__What is being asked__. Which lines hold the string "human"? Copy each of them from the material below.

__Data for processing__.
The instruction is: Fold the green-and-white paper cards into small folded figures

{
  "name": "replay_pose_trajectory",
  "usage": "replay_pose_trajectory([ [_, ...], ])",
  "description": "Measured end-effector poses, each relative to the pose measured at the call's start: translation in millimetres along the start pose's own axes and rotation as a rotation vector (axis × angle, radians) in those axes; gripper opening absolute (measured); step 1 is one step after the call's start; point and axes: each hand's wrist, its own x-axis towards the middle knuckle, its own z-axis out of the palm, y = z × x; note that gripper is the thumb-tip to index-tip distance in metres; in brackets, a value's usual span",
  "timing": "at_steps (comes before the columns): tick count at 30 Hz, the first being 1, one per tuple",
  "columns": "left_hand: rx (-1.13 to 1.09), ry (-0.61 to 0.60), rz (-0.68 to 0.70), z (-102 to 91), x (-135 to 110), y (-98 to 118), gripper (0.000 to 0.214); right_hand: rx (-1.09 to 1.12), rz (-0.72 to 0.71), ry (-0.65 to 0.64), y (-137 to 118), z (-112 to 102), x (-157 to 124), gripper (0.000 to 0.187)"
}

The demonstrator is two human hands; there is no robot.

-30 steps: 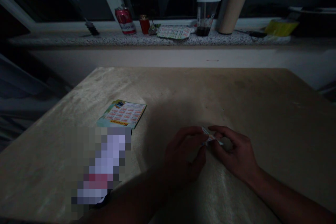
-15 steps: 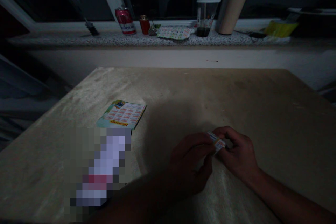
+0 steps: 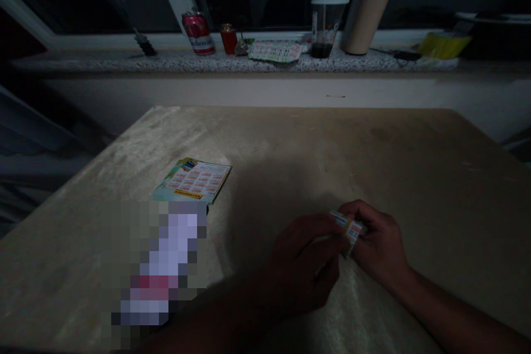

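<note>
A small folded piece of printed paper, white with coloured print and a yellow band, is held between my two hands above the tabletop. My left hand closes on its left side, fingers bent over it and thumb tucked below. On the other side, my right hand pinches the paper between thumb and curled index finger. Fingers cover part of the paper, so its full shape is hidden. Further left lies a flat printed card with rows of small boxes and a green-blue edge.
A pixelated long object lies below the card on the beige table. Along the stone windowsill stand a red can, an orange-red jar, a crumpled printed packet, a lidded plastic cup and a cardboard tube.
The folded paper has turned and shifted slightly down and right, showing more of its printed face. My left hand has moved a little right with it; my right hand is almost still.
</note>
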Motion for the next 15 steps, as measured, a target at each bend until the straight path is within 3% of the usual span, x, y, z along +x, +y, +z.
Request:
replay_pose_trajectory([
  [15,0.032,-0.037,0.019,-1.1,-0.8,-1.8,0.04,0.175,0.182,-0.037,-1.9,3.5,-0.3,0.009],
])
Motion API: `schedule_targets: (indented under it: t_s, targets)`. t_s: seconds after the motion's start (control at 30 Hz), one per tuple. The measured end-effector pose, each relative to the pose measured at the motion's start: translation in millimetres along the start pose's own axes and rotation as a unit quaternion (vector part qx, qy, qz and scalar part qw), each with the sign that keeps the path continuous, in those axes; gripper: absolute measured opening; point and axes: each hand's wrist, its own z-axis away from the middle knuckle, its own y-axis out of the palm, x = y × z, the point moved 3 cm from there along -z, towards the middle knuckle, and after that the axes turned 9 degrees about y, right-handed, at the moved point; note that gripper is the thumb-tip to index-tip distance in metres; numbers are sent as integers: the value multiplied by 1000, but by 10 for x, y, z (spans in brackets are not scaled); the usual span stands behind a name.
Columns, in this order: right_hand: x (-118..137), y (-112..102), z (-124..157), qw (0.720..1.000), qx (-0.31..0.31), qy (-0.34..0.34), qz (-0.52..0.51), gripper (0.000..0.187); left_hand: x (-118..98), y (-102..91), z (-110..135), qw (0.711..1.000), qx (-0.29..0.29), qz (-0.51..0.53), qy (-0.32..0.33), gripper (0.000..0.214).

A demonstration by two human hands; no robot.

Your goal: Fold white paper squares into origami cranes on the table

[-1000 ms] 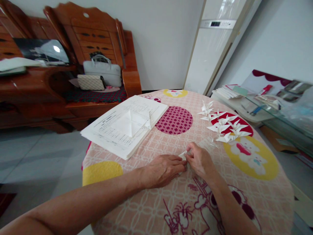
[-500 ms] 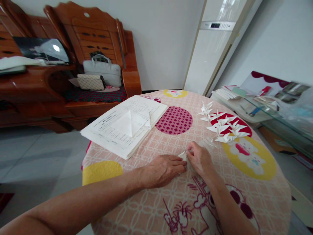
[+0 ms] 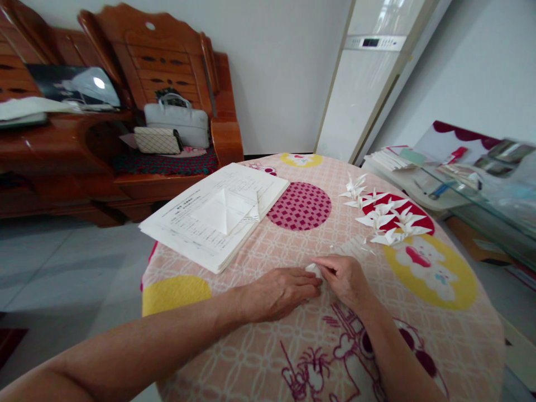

__Response for this exercise__.
The demonstrator is two human hands; there is no robot.
A demonstration by two human hands; no robot.

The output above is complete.